Because the viewer of a photograph almost always has a privileged perspective.

He or she almost always knows how things will turn out.

J.F.K.’s head will snap forward in another second, snap forward and then snap back, and Jackie will clamber onto the trunk of the black limo.

Baryshnikov will lose to gravity.

Again and again.

Again and again and again.

Men and women in Anya Sanchez t-shirts roam the lobby purposelessly like protagonists in a B-film about voodoo.

The t-shirts salsa-sauce red with two bold vanilla-white fingers raised in a peace sign surrounded by a jagged vanilla-white cartoon aura.

Below the bold vanilla-white fingers and bold vanilla-white cartoon aura the bold vanilla-white letters spelling out: BE THERE.

How would you know? you wondered nearly thirty-five years ago in the backseat of that car, car or Land Rover, staring at the nape of your father’s neck, rain hammering the roof, he perhaps thinking along similar lines.

Thirty-five or forty.

You forget which.

Four elderly women dressed like Easter morning perching in a row on the couch in the lobby, staring at the tiled floor.

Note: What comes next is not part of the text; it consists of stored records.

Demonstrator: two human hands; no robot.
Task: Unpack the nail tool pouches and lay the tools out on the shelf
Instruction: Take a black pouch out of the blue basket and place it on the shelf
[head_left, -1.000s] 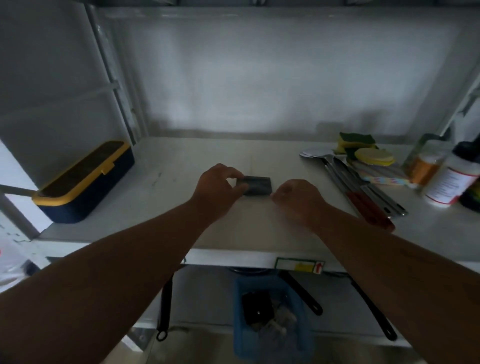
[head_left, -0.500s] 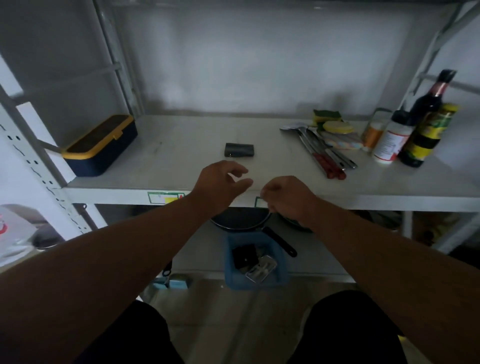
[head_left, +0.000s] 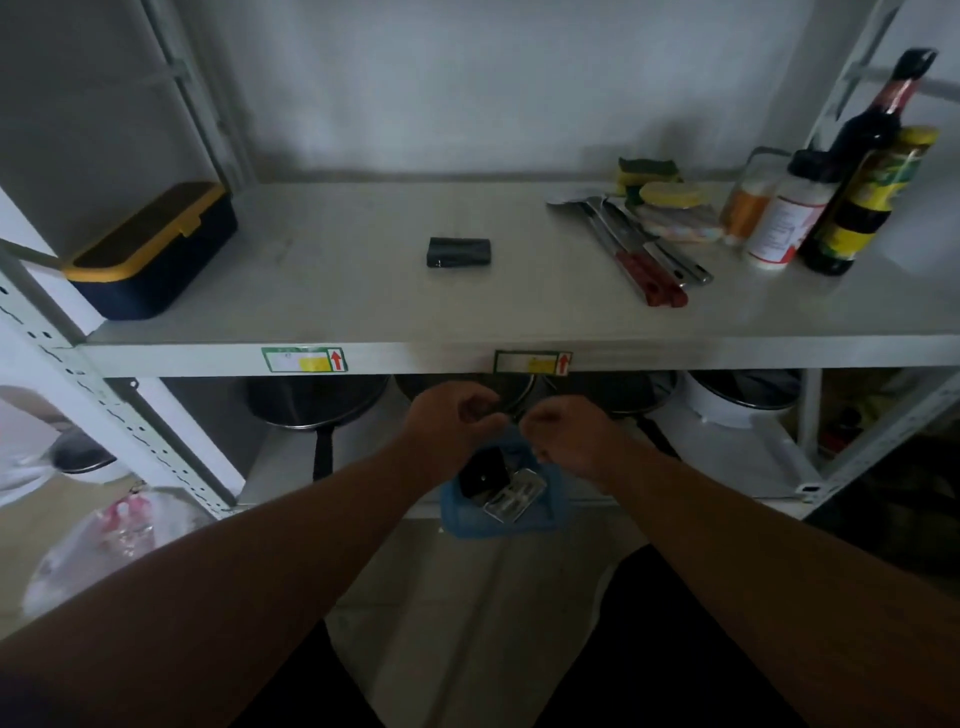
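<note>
No wording can be read anywhere. The shelf's (head_left: 519, 312) front edge carries two green-framed stickers — the left sticker (head_left: 304, 359) and the right sticker (head_left: 532, 362) — each with a yellow patch and a red upward arrow; their print is illegible. Bottle labels (head_left: 779, 228) are blurred.

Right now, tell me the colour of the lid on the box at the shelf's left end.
Yellow rim, dark top, on the navy box; head view.
</note>
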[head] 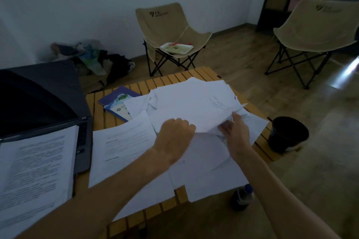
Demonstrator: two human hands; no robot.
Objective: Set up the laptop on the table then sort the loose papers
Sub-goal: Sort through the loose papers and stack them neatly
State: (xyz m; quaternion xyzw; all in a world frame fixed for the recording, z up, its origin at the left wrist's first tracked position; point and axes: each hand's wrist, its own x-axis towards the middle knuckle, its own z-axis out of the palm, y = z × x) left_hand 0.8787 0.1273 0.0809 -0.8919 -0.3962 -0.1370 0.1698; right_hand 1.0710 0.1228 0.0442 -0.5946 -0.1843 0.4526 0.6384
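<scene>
An open dark laptop (38, 93) stands at the left of the slatted wooden table (101, 110), with printed sheets (37, 165) lying over its keyboard. Loose white papers (194, 101) cover the middle and right of the table. My left hand (174, 136) grips the near edge of a raised bunch of sheets, fingers curled round it. My right hand (236, 132) reaches under the same lifted bunch on its right side and holds it there. A printed page (120, 149) lies flat between the laptop and my hands.
A blue booklet (118, 103) lies at the table's far side, partly under papers. A dark bucket (287, 134) and a capped bottle (242, 198) stand on the floor to the right. Two beige folding chairs (171, 31) (318, 29) stand beyond the table; bags (93, 58) lie by the wall.
</scene>
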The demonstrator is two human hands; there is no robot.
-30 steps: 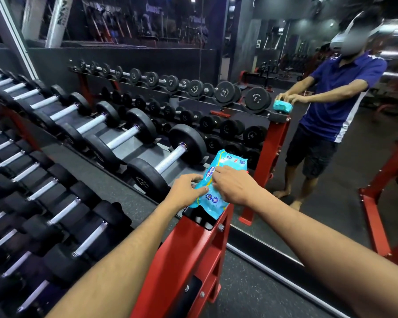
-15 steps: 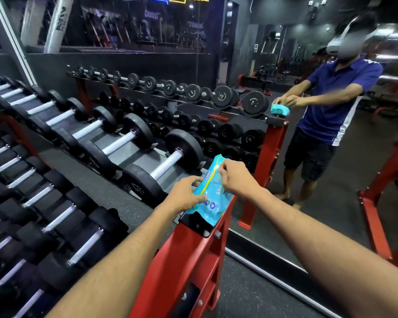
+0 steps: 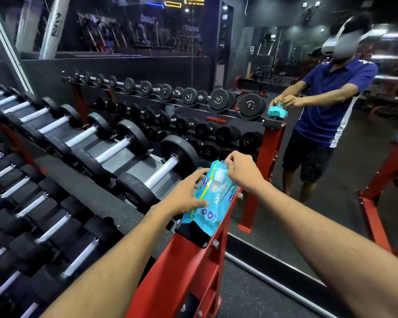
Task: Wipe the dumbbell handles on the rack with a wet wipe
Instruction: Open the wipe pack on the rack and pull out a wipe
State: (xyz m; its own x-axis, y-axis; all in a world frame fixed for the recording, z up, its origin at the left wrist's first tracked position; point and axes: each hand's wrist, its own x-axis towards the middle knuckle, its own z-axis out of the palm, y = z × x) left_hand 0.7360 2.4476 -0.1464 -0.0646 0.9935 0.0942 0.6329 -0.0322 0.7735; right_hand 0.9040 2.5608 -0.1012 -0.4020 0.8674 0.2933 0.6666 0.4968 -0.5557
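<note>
A light-blue pack of wet wipes [image 3: 213,200] lies on the top end of the red rack frame [image 3: 193,267]. My left hand [image 3: 184,195] holds the pack's left side, fingers spread over it. My right hand [image 3: 238,172] pinches at the pack's upper end, near its white flap. Dumbbells with black heads and silver handles fill the rack to the left; the nearest top-row handle [image 3: 162,172] is just left of the pack. No loose wipe shows.
A wall mirror [image 3: 308,214] stands right behind the rack end and reflects a person in a blue shirt and the dumbbell rows. Lower tiers of dumbbells [image 3: 44,226] run along the left. Dark rubber floor [image 3: 251,292] lies below on the right.
The pack has tipped flatter so its printed face shows. My right hand has shifted up to the pack's top end, and my left hand has spread wider over its side.
</note>
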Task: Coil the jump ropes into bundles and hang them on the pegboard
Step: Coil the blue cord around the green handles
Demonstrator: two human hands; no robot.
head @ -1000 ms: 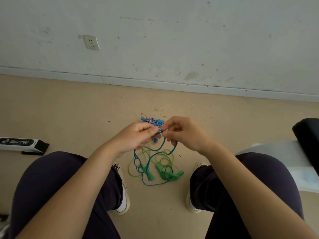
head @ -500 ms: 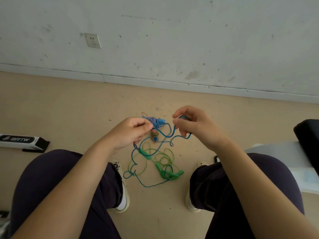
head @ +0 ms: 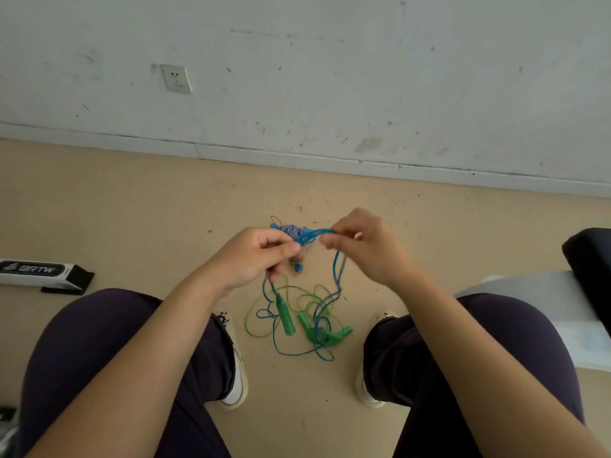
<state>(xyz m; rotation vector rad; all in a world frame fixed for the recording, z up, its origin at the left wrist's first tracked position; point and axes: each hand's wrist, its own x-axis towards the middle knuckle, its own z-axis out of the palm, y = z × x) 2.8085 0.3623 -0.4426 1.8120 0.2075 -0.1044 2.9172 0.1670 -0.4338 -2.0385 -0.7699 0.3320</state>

Driving at night, you cannot make out individuals behind windshields, everything being glare and dark shapes.

Headlights sweeping across landscape.

Every car could be empty.

This is one possibility.

Another is that every car could be full, but not with people.

Every car could be full, for instance, with entities that look like people but are not people.

This being a difficult proposition to prove one way or the other.

You ask for a complimentary tube of toothpaste and two toothbrushes at the front desk.

Because your sister, you see, was there beside you on the beach late one afternoon.

Your sister was there beside you on the beach in Caracas late one afternoon and then she was not there beside you late one afternoon.

Did you mention you had a sister?

Did you mention to your wife you had a sister?

You had a sister.

She was out in the ocean, waving.

Waving being what you thought at first she was doing, naturally, like a student at the back of the room wanting to ask a question.

Then you corrected your misapprehension.

The instant of correction lasting one lifetime long, precisely.

You cannot believe what poor readers some people are.

Your sister waving to you, apparently waving to you, as the tide hurried her away from today among a field of lilac jellyfish bladders bobbing on the glittering surface.

Your father sitting behind the wheel, smoking.

Smoking and thinking while trying not to think, apparently.

On your way back from the police station.

What passed for a police station.

His cells already beginning to misfire, one could in retrospect and with some leeway conclude.